* **EXERCISE REQUIREMENTS**
Find the string "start" in the listing and report every line that has it.

= Beginning of Section =

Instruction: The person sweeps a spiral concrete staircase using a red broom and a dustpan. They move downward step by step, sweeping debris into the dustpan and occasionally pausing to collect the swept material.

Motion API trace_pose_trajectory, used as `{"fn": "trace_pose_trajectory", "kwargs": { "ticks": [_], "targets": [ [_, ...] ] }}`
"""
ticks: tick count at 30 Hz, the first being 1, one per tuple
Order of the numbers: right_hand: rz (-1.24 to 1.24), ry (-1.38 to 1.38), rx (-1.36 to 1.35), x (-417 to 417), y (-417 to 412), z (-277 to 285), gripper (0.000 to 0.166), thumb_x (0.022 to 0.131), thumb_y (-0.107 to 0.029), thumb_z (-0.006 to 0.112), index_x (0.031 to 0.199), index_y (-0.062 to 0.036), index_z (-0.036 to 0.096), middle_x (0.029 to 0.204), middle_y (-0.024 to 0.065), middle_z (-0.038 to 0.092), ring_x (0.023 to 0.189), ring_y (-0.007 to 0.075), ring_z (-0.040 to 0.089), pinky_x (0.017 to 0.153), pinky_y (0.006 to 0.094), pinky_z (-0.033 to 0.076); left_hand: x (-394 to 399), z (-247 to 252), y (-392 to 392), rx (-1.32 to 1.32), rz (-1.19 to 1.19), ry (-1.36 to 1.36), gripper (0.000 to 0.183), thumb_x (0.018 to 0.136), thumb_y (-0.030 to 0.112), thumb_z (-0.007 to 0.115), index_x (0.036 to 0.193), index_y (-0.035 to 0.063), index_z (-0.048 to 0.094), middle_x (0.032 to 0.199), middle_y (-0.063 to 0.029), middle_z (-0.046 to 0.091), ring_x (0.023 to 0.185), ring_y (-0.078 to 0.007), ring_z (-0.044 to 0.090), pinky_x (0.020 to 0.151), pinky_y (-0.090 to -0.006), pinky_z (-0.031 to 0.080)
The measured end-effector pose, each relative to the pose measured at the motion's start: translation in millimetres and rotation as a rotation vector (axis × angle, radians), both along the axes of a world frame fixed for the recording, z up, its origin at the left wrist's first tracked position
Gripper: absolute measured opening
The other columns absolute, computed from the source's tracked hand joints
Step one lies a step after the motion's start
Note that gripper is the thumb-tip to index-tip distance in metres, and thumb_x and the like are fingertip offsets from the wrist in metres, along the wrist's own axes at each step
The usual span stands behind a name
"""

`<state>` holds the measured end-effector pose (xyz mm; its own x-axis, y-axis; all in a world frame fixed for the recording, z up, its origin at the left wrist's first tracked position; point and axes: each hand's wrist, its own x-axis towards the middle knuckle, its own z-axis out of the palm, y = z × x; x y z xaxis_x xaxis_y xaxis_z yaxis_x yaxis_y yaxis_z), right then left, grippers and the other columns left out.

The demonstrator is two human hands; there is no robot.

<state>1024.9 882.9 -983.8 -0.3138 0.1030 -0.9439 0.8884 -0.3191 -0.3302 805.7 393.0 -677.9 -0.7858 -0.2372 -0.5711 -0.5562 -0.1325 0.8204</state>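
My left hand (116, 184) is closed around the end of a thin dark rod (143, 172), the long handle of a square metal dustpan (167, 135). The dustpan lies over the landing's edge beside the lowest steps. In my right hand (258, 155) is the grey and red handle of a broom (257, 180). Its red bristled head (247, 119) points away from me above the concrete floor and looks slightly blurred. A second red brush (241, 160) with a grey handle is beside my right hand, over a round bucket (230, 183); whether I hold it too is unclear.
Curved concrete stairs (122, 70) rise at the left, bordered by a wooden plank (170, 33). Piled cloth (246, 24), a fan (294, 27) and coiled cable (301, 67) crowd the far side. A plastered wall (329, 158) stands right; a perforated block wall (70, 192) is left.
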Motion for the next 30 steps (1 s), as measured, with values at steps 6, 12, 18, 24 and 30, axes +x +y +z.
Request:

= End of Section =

* **THE ANSWER**
The measured end-effector pose, each relative to the pose measured at the motion's start: translation in millimetres and rotation as a rotation vector (axis × angle, radians), both along the axes of a world frame fixed for the recording, z up, its origin at the left wrist's first tracked position
Step one lies a step after the motion's start

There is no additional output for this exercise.